### Aim of the task
Your job is to print, exactly, the lines in the data below from the line with "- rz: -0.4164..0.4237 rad" through the line with "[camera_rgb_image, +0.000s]", both included, and to omit any picture.
Source information START
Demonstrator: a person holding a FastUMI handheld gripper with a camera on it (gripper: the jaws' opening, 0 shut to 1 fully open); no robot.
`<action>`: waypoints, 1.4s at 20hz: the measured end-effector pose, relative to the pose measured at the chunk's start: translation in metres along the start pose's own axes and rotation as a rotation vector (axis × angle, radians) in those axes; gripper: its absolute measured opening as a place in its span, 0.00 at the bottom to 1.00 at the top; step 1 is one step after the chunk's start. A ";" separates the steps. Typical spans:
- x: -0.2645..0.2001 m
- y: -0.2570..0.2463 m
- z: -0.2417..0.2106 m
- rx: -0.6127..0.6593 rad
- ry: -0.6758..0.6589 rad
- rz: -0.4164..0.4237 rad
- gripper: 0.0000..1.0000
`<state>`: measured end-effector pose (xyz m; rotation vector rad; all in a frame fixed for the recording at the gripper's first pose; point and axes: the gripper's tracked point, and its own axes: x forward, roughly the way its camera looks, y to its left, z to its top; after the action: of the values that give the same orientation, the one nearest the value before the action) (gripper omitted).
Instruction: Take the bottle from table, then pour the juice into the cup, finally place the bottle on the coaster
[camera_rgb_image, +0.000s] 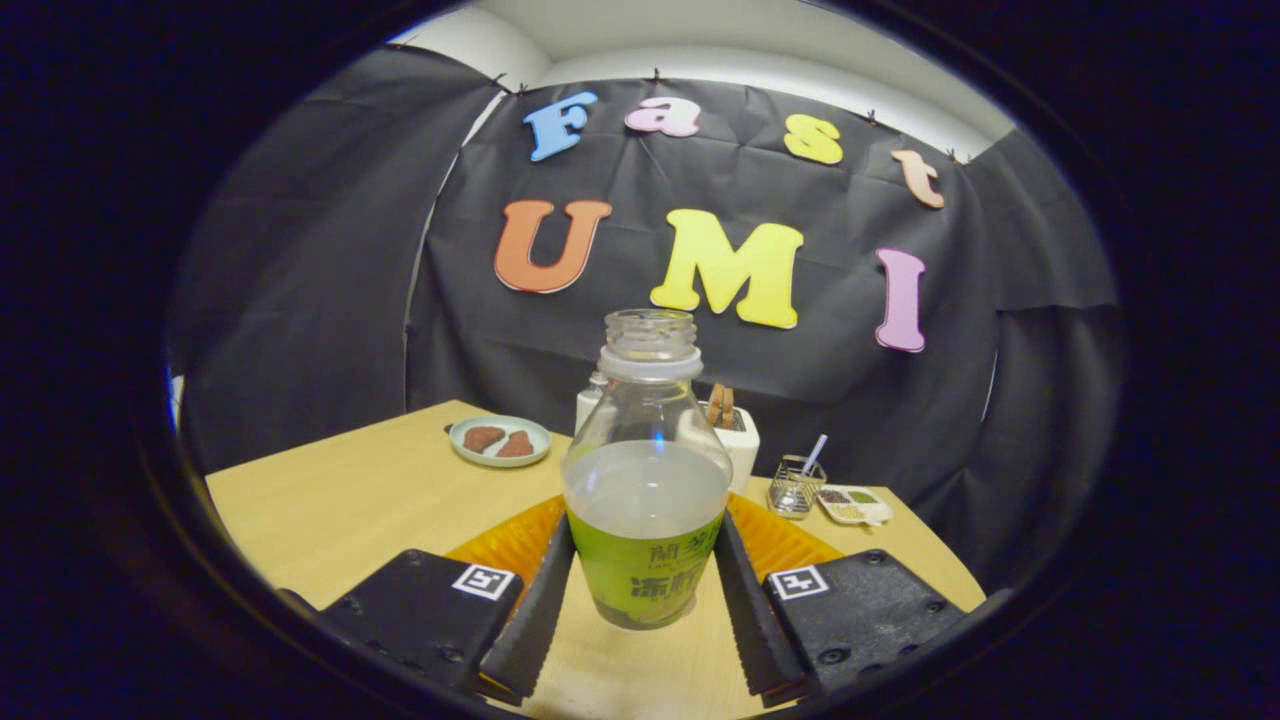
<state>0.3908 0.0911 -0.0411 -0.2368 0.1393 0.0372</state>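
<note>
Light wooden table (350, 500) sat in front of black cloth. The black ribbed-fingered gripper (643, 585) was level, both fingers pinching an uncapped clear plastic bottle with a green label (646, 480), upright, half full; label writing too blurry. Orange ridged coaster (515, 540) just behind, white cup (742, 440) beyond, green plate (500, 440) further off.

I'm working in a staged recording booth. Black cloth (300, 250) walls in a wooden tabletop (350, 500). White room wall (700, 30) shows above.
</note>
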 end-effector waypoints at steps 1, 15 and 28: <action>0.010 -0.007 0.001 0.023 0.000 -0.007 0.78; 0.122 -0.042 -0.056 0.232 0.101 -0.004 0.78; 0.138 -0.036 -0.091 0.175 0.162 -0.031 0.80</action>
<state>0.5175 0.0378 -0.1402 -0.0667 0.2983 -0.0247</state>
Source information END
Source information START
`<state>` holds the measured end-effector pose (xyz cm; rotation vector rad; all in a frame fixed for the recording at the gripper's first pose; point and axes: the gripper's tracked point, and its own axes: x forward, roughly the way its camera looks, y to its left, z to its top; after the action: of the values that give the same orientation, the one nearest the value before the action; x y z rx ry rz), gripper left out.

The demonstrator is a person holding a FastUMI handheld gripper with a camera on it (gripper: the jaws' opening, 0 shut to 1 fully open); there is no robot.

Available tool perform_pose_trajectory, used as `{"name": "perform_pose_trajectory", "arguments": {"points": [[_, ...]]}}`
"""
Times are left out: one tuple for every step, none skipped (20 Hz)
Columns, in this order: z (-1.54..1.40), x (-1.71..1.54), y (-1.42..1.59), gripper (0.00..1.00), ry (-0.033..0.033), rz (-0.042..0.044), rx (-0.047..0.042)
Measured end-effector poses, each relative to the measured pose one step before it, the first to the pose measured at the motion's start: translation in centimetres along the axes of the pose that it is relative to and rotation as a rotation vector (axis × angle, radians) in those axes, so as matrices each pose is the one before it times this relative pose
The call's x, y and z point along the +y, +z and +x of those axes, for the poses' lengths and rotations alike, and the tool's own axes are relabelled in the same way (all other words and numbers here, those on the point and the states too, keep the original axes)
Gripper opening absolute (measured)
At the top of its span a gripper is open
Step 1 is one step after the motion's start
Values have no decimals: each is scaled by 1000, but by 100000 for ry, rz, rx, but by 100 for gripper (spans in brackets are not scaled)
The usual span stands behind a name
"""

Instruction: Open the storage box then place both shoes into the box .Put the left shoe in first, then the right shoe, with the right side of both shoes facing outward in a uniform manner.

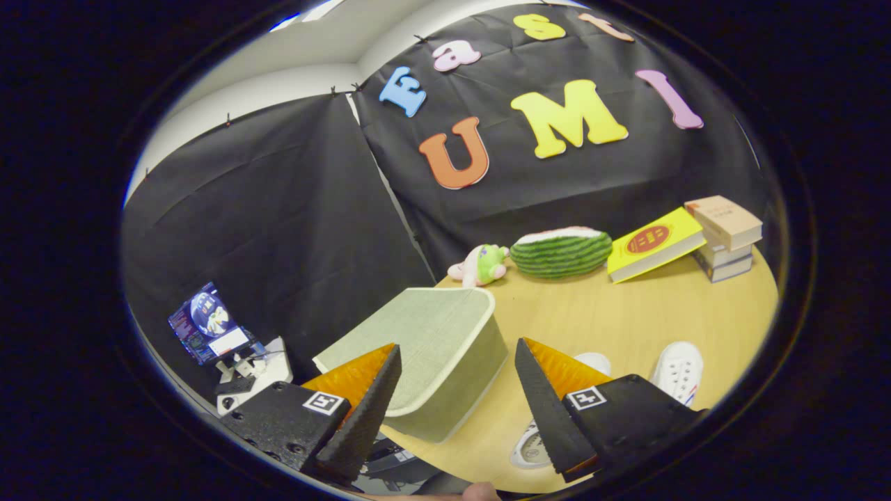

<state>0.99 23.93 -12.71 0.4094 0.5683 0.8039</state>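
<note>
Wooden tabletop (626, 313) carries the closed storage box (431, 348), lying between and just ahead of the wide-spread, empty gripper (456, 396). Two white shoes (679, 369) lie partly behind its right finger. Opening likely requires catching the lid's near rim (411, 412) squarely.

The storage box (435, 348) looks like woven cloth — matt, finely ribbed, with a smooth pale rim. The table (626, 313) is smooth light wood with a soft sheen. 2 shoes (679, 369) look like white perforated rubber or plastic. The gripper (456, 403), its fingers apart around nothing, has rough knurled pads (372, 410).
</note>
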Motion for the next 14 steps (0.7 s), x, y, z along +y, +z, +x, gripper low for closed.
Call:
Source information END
### Final answer
- rz: -0.4164..0.4237 rad
- gripper: 0.0000..1.0000
`<state>`: measured end-effector pose (xyz m; rotation vector rad; all in a frame fixed for the recording at the gripper's first pose; point and axes: the gripper's tracked point, and its own axes: x forward, roughly the way its camera looks, y to its left, z to its top; after the action: of the values that give the same orientation, the one nearest the value before the action) (gripper omitted).
Instruction: Take the bottle from table, then pour the juice into the cup, finally place the bottle on the coaster
[camera_rgb_image, +0.000s] 

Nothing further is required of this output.